Navigating the (Non)Institutionalization Dilemma: Democratic Innovations from the Spanish Indignados Movement

Thursday, 10 July 2025: 19:00
Location: SJES018 (Faculty of Legal, Economic, and Social Sciences (JES))
Oral Presentation
Yunus TURAN, Scuola Normale Superiore, Italy
This paper examines bottom-up democratic innovations that emerged from the Spanish Indignados movement. Democratic innovations refer to the renewal of democratic practices on a more participative and deliberative basis. The (non)institutionalization dilemma highlights the tension between horizontal, participatory, loosely structured collective action repertoires and vertical, hierarchical, formalized practices, posing the challenge of aligning extra-institutional politics with existing political institutions. Beyond simply arguing that the (non)institutionalization dilemma was the driving force of democratic innovations in Spain, I aim to show the evolution of democratic innovations is dependent on dynamic interactions at micro, meso, and macro levels through within-case comparisons.
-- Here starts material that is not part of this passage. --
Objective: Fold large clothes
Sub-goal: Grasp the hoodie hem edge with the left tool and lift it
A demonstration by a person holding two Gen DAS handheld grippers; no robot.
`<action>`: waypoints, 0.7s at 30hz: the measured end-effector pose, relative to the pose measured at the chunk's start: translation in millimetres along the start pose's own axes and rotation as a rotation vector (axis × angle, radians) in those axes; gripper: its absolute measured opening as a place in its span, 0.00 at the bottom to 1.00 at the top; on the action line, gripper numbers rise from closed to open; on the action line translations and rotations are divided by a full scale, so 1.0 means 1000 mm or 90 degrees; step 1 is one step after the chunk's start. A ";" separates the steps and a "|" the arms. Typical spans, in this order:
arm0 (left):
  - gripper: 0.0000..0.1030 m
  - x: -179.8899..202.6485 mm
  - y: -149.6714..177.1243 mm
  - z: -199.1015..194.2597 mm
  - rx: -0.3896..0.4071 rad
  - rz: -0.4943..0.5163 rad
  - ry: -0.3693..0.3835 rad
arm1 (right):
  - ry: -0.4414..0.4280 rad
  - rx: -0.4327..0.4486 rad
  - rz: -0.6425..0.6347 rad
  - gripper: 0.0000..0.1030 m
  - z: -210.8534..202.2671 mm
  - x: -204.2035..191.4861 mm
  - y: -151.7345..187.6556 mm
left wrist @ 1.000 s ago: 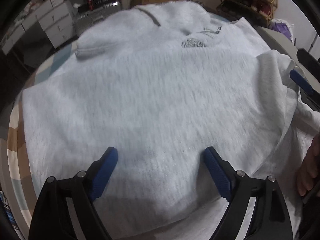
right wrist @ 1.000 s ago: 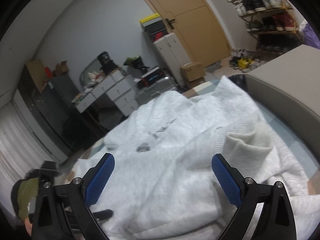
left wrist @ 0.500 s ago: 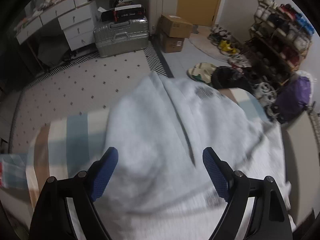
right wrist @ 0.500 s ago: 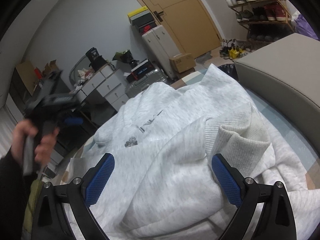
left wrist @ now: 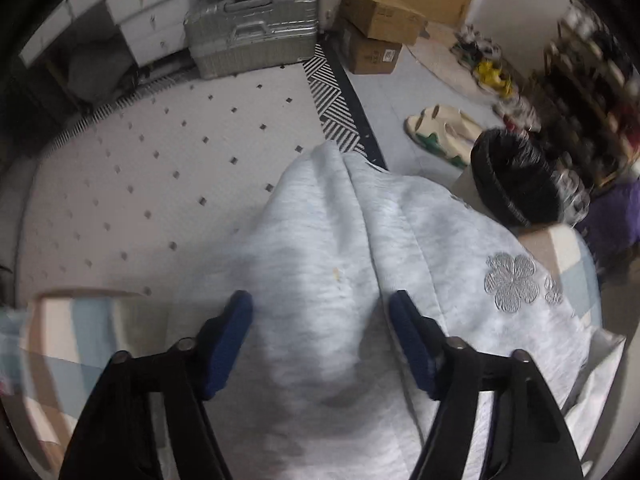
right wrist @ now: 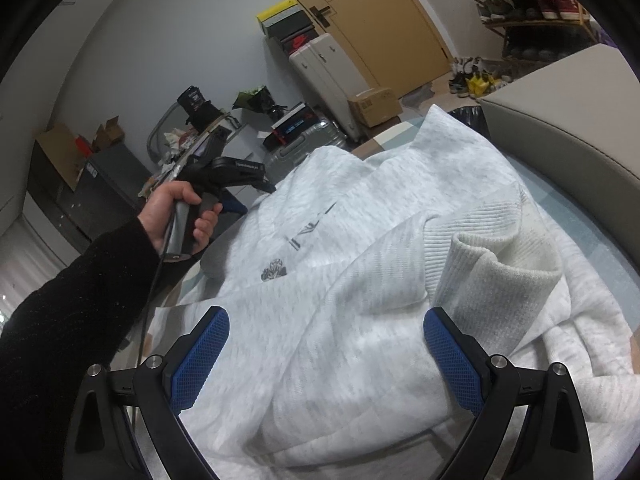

I identify three distinct strategies that emerged throughout institutionalization processes to navigate the pitfalls of the (non)institutionalization dilemma: a mixture of assembly-based and e-democratic practices attempted by Podemos at the national level, the assembly-based strategy of Barcelona en Comù, and the e-democracy practices of Ahora Madrid. These cases offer rich insights into how different strategies emerged to navigate the (non)institutionalization dilemma and how their trajectories evolved over time according to different political levels and environments.

To analyze these three examples, I use a processual approach by focusing on the multi-dimensional interactions between different actors of contention. In that regard, I focus on the interactions among the insiders (activists engaged in institutional strategies) and outsiders (activists stayed in extra-institutional spaces), and the local-level initiatives (Ahora Madrid and Barcelona en Comù) and the national-level actors (Podemos) to understand the evolution of their innovative practices in line with co-optation/success nexus. Thus, firstly, I aim to understand the embedded dynamic mechanisms that led to democratic innovations. Secondly, I aim to show that the fate of democratic innovations is contingent since being shaped by dynamic multi-dimensional interactions among different actors, unfolding as different processes each time.